#ubuntu-us-md 2014-07-08
<ruthalice> hello
#ubuntu-us-md 2015-07-06
<ron__> Hello
<cryptodan_laptop> hello
<ron__> Hello to everyone online
<ron__> We will get started in a few minutes
#ubuntu-us-md 2015-07-07
<ron__> This is an open discussion tonight.
<ron__> If you have not already done so please complete our survey regarding future meetings topics and ideas on our website http://ubuntu-maryland.org
<ron__> The alpha version of Ubuntu 15.10 using kernel 4 was released for download and testing last week
<ron__> Are there any questions
<cryptodan_laptop> I have been using Kernel 4.0 on Mint 17.1 XFCE and its nice
<ron__> What new features have you discovered using it
<cryptodan_laptop> Nothing really compared to 3.1x Kernels but it is faster and has enhanced gaming on the linux desktop
<ron__> That sounds good
<ron__> Is startup also faster
<cryptodan_laptop> I cant really tell as I have a core i7 4ghz with 32gigs of RAM and 1terabyte SSD's
<ron__> That's a nice machine
<ron__> Why mint vs ubuntu
<cryptodan_laptop> I was having progression in slowness issues on ubuntu, and read and article on Ars about speediness and stability of Mint and thought id try it out and have been impressed
<ron__> Are you using Mint that is based on Debian or Ubuntu
<cryptodan_laptop> Ubuntu
<ron__> I am glad it is working for you.
<cryptodan_laptop> I would recommend giving it a try and seeing how it performs for you.

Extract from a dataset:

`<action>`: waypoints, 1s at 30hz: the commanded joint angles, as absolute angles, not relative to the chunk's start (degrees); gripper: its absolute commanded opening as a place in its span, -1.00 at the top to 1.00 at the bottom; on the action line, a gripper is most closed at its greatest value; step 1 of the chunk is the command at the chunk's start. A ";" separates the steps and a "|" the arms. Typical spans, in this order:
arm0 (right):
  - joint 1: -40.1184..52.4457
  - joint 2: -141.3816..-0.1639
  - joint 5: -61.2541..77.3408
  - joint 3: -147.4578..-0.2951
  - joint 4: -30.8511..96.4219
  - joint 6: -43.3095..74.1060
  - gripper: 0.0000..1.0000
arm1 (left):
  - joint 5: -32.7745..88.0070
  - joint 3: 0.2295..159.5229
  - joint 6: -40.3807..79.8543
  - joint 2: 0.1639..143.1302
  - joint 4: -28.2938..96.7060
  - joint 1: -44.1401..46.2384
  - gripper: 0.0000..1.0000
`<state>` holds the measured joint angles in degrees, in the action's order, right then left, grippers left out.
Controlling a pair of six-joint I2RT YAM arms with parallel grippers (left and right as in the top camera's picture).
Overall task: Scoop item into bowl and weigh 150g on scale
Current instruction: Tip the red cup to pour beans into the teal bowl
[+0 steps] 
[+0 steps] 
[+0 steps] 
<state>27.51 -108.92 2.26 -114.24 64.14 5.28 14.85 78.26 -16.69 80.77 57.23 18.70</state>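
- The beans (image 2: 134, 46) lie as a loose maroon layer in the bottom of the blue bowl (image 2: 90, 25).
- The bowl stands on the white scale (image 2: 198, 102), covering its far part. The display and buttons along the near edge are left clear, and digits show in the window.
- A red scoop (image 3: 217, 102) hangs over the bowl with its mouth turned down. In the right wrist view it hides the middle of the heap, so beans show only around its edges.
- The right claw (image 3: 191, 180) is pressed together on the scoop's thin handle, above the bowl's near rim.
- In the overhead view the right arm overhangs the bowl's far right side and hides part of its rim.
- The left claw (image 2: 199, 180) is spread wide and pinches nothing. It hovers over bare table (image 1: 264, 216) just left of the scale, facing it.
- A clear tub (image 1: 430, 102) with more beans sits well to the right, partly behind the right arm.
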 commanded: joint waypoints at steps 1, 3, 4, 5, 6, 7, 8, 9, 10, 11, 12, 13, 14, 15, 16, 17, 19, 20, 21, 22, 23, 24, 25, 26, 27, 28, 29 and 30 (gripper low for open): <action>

<ron__> Please complete our survey if you have not done so
<cryptodan_laptop> completed
<ron__> Thanks for your input
<cryptodan_laptop> you are welcome
<ron__> Please plan to attend our next meeting at Catonsville CCBC campus on July 25
<cryptodan_laptop> I will try to
<ron__> Have you attended past meetings
<cryptodan_laptop> No I haven't and would like to I will see how busy that day is with work and school going on
<ron__> Our meetings are on Saturdays to try to accommodate as many as possible
<cryptodan_laptop> How long are the meetings on average?
<ron__> Typically from 1 pm to about 2:30 pm
<cryptodan_laptop> I think I can make that time work
<ron__> Great
<ron__> Do you work in the IT field
<cryptodan_laptop> Yes I do, as an IT Specialist with the USAF at www.dc3.mil performing technical analysis of intrusions
<ron__> Are you using Linux at work
<cryptodan_laptop> yes on my open source research machine
<ron__> Which distro
<cryptodan_laptop> Mint 17.1
<ron__> Ok
<ron__> I take it that you heard about this irc meeting on one of the mailing lists
<ron__> Which one
<cryptodan_laptop> I was a previous Ubuntu user and found this room on the ubuntu.com site and wiki I think
<ron__> Ok, please join our ubuntu-maryland.org list. There is a link on our website
<cryptodan_laptop> done
<ron__> Is there any other questions or comments before we end this session
<cryptodan_laptop> Not at this time
<ron__> Sorry lost power for a second
<ron__> Good night
<cryptodan_laptop> have a good night